Data Breach in Kansas Steals SSNs in Ten Other States
Big Data means big money, whether that’s for advertisers, industries… or cybercriminals. As one state government agency in Kansas has learned the hard way, access to complete data sets for millions of people at a time can put entire networks and servers in the hackers’ crosshairs.
A Kansas Department of Commerce data system suffered a data breach earlier this year, and while exact numbers of stolen consumer records aren’t exact, there were more than five million individuals’ complete identifying information—meaning birth dates, Social Security numbers, and other data pieces—stored in the system. Another 800,000 or so individuals had profiles that are also believed to have been accessed, but those records didn’t contain Social Security numbers.
The system, operated by America’s Job Link Alliance-Technical Support, is a multi-state web-based system developed to, enable users to create an employment profile and search job openings. As a result of this data breach, the state of Kansas is covering the cost of one year of credit monitoring for all of the affected individuals, except for those who reside in Delaware. That state’s contract with the Department of Commerce requires three years of credit monitoring in the event of a data breach like this one, which Kansas will provide.
Unfortunately, not all of the affected individuals have been notified of the breach. The state used an email notification letter, which is allowable under Kansas law, but not all of the consumers listed an email address in their profiles. Only an estimated 260,000 or so victims have received notification, and according to the law in that state, officials do not have to notify victims through mailed letters or phone calls.

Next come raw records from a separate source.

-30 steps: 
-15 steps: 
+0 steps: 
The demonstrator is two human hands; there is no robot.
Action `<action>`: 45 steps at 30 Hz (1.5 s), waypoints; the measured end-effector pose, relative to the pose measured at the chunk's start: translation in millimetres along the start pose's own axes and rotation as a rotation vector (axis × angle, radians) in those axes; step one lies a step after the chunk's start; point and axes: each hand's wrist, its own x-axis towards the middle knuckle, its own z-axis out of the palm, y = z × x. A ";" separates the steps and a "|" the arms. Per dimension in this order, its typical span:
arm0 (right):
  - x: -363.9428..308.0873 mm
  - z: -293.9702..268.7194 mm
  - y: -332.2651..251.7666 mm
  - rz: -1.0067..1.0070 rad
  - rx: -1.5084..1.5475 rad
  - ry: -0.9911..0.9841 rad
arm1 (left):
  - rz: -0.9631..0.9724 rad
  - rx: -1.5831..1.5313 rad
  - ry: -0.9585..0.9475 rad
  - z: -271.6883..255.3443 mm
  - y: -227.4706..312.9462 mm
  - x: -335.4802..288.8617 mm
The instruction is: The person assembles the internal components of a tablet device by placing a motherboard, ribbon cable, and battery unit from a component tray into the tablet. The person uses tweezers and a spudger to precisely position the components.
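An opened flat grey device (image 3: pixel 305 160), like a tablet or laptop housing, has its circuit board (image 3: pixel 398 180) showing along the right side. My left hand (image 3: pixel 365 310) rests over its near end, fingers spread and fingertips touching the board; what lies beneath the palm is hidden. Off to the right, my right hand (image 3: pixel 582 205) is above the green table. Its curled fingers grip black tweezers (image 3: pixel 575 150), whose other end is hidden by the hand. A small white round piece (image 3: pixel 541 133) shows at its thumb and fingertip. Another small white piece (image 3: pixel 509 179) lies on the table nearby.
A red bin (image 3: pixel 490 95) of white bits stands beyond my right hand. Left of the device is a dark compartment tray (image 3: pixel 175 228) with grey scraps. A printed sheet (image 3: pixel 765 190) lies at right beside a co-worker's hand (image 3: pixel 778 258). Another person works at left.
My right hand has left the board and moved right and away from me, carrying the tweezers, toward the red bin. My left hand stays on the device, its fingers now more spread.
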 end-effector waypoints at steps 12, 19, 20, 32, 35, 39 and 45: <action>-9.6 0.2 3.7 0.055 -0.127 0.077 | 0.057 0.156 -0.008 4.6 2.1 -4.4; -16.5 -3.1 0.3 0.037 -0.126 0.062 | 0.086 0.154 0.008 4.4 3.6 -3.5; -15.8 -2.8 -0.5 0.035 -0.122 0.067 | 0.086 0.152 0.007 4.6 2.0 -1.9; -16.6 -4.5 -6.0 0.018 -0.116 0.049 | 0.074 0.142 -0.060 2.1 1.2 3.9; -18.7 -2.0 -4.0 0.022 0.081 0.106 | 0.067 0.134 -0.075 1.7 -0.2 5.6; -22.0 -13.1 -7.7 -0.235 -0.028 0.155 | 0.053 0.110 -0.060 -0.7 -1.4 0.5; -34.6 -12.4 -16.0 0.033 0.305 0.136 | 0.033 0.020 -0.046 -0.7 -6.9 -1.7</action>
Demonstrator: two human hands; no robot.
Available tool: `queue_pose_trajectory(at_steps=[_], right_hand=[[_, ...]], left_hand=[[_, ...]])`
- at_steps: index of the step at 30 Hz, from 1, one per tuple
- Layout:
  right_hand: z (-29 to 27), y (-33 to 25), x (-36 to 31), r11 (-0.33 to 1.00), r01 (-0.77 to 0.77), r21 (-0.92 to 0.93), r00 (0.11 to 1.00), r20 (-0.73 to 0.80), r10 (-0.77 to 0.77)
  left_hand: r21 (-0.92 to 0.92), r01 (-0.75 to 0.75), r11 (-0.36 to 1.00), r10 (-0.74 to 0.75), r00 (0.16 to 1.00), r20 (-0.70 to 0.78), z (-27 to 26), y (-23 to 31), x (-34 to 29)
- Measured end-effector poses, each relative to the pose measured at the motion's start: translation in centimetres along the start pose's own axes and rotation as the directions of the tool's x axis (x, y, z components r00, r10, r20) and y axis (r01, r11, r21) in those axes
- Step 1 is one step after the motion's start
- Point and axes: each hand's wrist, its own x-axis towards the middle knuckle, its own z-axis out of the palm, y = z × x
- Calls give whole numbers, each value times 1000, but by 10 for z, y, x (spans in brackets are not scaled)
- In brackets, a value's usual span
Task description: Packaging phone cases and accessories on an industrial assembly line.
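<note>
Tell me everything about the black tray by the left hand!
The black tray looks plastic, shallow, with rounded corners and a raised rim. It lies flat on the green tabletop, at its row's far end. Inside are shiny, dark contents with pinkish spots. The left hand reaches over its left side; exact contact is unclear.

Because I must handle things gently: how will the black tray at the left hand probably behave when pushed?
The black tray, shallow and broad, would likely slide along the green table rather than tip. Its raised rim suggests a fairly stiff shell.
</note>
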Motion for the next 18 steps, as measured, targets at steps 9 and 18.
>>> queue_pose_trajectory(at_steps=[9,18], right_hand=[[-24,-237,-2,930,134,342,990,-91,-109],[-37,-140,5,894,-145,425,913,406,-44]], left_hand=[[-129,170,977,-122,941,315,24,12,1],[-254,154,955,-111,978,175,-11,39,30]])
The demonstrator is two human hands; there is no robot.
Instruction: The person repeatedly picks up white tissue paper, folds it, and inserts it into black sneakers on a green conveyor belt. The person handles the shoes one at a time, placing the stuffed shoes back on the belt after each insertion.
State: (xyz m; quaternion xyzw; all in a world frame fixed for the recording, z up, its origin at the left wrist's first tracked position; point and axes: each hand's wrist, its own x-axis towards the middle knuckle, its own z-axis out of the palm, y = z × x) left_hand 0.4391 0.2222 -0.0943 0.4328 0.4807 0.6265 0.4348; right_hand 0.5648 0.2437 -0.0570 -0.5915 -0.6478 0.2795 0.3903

This example highlights a growing problem for consumers, which is namely that they have no control over their data once they release it to another party. For that reason, it’s important to think before submitting: who will be able to access this information? how will it be stored? how will it be protected? If you cannot receive satisfactory answers to those questions, be cautious about what data you hand over.
Also, as this database of information was in relation to a job search site, it’s worth noting that applicants typically shouldn’t provide their Social Security numbers at the time of a job hunt or interest application. That information won’t be required until a job offer is already under consideration, such as requesting it for new hire forms or a required background check.